Skiena, Chapter 7

Combinatorial Search

Backtracking, pruning, Sudoku, and heuristic methods. How to systematically explore vast solution spaces and how to give up gracefully with simulated annealing.

Prerequisites: Chapters 1-5 (recursion, DFS). That's it.
10
Chapters
5+
Simulations
10
Quizzes

Chapter 0: The Combinatorial Explosion

A modern computer performs billions of operations per second. That sounds like a lot, until you count how many configurations exist for even modest problems.

Problemn = 10n = 20n = 30
All subsets (2n)1,024~1 million~1 billion
All permutations (n!)3.6 million~1018~1032

One million items means all arrangements of about 10-11 objects, but not more. One million subsets means all combinations of about 20 items, but not more. For anything significantly larger, we need to be smart about what we search.

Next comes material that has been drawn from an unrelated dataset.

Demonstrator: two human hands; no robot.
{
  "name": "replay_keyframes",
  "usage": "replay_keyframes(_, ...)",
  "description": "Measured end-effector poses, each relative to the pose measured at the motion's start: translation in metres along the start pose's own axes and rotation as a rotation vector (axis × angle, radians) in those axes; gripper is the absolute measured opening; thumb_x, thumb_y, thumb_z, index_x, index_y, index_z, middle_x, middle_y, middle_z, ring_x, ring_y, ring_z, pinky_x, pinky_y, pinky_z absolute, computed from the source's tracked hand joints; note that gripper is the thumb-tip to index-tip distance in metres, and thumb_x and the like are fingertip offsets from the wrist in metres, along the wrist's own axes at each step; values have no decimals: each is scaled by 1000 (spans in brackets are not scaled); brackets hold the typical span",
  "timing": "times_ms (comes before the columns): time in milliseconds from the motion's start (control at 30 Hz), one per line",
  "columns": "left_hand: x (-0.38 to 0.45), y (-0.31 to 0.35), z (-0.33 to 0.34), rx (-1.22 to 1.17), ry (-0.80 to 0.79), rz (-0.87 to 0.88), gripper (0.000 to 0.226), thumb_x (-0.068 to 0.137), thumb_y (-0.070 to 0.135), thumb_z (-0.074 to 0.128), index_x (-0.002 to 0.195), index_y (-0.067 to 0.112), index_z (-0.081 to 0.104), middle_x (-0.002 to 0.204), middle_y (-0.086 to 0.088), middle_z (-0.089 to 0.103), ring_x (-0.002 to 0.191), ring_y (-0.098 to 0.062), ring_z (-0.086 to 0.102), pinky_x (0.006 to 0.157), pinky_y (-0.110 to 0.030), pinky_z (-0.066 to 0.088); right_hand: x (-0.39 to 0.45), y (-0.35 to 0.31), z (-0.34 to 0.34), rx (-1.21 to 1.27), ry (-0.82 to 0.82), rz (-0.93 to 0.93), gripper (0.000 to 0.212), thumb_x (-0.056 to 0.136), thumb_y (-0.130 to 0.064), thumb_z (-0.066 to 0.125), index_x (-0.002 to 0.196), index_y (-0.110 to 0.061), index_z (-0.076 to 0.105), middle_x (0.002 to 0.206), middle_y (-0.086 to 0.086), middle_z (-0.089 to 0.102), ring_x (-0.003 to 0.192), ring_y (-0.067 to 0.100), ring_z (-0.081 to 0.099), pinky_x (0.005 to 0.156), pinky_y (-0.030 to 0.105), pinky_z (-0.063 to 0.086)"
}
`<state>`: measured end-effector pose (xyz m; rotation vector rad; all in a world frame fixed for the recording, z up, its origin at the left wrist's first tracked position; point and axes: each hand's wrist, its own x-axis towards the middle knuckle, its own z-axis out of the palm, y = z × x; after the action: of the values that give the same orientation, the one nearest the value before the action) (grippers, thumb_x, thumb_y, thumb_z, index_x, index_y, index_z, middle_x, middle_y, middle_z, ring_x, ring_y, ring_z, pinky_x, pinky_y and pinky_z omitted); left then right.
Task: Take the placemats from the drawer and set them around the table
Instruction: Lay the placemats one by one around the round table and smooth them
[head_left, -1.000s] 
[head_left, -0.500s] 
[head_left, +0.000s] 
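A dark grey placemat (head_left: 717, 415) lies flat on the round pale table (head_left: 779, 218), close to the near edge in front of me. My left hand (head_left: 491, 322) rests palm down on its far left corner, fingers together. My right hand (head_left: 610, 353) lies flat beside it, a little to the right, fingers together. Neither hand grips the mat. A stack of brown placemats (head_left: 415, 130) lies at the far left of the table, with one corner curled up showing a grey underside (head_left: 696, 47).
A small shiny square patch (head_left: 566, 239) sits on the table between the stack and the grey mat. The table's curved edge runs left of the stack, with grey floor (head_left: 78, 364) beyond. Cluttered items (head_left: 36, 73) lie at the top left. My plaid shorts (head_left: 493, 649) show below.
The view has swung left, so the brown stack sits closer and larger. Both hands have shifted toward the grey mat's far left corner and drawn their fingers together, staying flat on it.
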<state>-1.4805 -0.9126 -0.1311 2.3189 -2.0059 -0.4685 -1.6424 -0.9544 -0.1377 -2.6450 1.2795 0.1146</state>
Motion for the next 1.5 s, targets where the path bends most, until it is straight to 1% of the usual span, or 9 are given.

The two strategies: When the problem is small enough, backtracking systematically enumerates all solutions with clever pruning to skip dead ends. When it's too large for exact solutions, heuristic methods like simulated annealing find good-enough answers fast. This chapter teaches both.

The key insight: you almost never need to look at every configuration. With careful pruning, you can eliminate vast swaths of the search space at once, reducing impossible searches to seconds.

How many permutations of 15 objects exist?

Chapter 1: Backtracking

Backtracking is a systematic method for iterating through all possible configurations of a search space. It builds solutions incrementally, one component at a time, and abandons a partial solution as soon as it determines that it cannot lead to a valid complete solution.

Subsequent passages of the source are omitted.